§ The problem
Starting at the line that contains "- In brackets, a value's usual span", transcribe each line exactly through the end of the data below, and skip any pictures.

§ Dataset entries
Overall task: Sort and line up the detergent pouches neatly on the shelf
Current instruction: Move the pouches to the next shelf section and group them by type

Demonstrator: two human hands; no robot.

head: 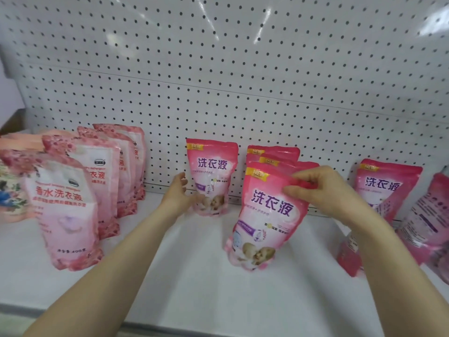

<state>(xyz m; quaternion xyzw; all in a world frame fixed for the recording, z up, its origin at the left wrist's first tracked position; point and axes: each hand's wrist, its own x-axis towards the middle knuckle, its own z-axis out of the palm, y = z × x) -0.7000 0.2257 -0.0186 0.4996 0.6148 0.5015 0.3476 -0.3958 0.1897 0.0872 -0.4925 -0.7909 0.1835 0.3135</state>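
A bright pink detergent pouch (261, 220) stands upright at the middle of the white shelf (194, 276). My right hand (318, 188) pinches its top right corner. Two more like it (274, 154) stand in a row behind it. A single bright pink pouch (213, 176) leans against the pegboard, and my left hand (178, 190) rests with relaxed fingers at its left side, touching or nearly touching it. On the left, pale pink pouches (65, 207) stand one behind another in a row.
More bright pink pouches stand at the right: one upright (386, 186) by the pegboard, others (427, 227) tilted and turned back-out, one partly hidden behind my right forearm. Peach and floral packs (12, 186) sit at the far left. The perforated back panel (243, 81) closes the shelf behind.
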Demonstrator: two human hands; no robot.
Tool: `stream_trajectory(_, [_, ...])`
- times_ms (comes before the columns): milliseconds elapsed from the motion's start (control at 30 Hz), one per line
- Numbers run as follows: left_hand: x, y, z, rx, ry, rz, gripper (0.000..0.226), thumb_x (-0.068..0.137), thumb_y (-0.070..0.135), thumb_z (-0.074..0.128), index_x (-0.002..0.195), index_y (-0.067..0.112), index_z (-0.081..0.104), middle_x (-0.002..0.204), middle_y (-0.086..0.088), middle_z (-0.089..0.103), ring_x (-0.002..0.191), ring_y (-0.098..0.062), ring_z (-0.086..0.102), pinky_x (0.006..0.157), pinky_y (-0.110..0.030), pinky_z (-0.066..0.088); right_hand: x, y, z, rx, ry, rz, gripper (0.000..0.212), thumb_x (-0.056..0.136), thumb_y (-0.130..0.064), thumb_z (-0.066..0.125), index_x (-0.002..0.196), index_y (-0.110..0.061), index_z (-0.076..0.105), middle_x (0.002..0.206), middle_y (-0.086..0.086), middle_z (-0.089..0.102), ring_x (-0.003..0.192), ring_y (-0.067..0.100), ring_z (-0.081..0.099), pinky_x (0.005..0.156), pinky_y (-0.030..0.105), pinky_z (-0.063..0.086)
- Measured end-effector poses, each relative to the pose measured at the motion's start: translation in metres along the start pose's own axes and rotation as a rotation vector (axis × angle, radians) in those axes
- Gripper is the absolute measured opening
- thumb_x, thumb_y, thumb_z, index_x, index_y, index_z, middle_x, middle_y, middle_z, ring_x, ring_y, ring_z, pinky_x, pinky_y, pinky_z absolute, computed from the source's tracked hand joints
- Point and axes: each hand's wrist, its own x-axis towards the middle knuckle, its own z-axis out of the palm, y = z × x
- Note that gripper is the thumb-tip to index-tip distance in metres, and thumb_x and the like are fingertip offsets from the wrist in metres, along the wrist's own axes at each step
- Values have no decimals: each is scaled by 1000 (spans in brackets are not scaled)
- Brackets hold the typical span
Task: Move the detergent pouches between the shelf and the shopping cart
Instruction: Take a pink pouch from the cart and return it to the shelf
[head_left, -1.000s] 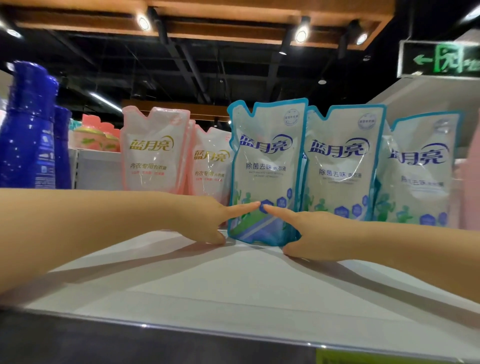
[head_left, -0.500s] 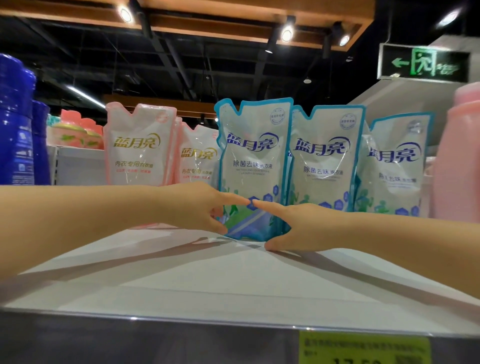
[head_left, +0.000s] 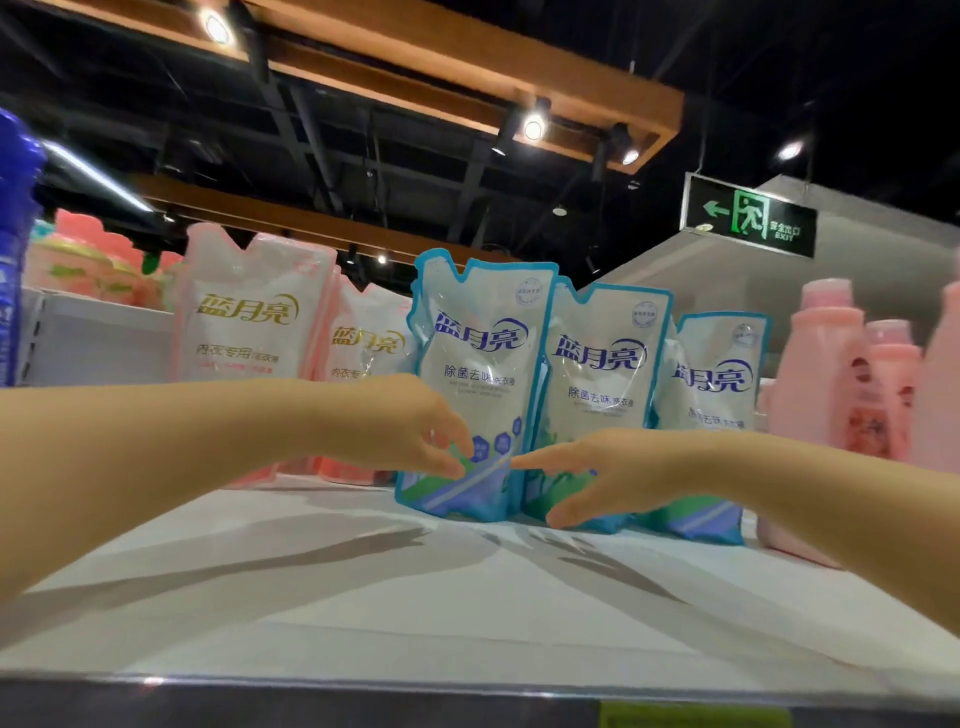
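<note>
Three blue-edged detergent pouches stand upright in a row on the white shelf (head_left: 363, 597). The front pouch (head_left: 480, 364) is nearest, with a second pouch (head_left: 605, 364) and a third pouch (head_left: 714, 379) to its right. My left hand (head_left: 405, 426) rests its curled fingertips on the lower left of the front pouch. My right hand (head_left: 613, 467) reaches in from the right, its index fingertip at that pouch's lower right edge and its thumb down near the shelf. Neither hand is closed around a pouch. No shopping cart is in view.
Two pink-edged pouches (head_left: 252, 322) stand left of the blue ones. Pink bottles (head_left: 836, 374) stand at the right, and a blue bottle (head_left: 15, 234) at the far left. A yellow price tag (head_left: 691, 717) sits on the shelf's front edge. An exit sign (head_left: 748, 215) hangs above.
My fingertips, which met in front of the pouch, have parted slightly. The left fingers have curled down onto the pouch. The view has swung right and tilted, showing more pink bottles.
</note>
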Motion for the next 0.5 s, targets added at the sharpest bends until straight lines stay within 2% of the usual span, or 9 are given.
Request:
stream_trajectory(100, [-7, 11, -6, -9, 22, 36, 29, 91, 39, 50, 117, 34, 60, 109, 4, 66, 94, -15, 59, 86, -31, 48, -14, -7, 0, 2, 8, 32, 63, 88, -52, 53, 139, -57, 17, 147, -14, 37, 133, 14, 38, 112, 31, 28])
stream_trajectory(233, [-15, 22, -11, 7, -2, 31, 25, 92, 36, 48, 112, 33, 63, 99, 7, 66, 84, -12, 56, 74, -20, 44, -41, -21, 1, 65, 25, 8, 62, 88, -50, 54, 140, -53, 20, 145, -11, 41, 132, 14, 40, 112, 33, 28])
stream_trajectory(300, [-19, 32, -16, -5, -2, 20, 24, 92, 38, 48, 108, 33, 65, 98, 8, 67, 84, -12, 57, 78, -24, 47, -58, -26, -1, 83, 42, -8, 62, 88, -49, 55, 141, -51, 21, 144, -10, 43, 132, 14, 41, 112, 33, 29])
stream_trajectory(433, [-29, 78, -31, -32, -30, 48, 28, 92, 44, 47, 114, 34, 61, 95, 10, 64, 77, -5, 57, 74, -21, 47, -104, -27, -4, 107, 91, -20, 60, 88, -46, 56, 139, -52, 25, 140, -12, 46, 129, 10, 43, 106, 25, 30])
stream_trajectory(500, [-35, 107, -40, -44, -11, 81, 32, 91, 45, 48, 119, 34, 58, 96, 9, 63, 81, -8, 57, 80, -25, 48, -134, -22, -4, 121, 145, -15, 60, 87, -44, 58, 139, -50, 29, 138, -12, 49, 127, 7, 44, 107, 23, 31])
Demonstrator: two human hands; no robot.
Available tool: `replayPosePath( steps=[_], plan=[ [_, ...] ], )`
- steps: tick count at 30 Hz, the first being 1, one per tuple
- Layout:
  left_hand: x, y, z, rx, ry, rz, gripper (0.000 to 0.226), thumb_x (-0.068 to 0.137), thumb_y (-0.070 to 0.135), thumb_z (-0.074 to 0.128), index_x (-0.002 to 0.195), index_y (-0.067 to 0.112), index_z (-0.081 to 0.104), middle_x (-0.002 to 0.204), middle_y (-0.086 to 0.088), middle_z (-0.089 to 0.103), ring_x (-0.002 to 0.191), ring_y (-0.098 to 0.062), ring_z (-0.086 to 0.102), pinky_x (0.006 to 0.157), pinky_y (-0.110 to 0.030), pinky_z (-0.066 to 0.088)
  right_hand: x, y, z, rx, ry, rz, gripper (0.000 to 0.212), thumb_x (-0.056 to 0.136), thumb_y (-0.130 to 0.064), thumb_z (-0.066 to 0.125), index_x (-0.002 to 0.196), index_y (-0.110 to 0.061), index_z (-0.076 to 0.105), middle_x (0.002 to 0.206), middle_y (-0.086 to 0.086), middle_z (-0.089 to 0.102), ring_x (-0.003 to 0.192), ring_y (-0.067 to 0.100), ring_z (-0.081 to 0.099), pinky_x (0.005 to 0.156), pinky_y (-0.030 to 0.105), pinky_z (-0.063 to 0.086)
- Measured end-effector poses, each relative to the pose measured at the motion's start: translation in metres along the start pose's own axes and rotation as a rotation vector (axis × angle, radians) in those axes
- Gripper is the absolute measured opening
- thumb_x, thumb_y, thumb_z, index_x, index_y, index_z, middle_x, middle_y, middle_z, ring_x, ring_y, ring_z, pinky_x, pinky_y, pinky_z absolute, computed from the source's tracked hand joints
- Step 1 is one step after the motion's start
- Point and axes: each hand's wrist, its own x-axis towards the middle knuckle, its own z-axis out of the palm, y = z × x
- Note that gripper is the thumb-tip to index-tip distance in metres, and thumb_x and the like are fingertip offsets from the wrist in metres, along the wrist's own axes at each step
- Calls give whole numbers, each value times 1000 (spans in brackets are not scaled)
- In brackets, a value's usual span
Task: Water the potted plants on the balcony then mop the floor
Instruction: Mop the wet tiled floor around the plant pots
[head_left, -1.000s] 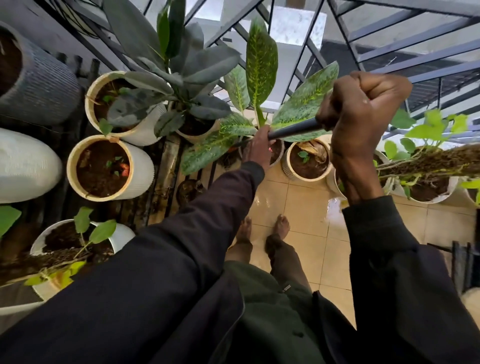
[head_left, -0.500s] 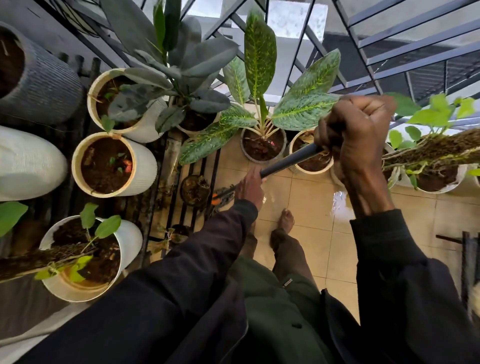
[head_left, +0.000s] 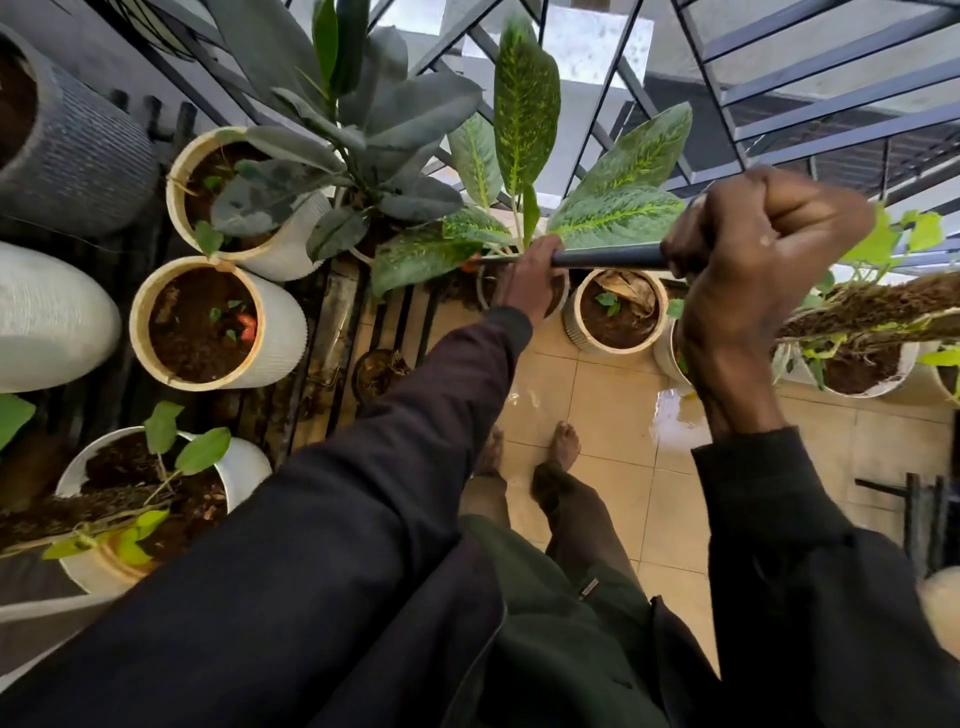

§ Solution to this exercise
- In brackets, a value's usual span
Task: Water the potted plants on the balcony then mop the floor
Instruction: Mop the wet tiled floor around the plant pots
[head_left, -1.000s] 
[head_left, -0.500s] 
[head_left, +0.000s] 

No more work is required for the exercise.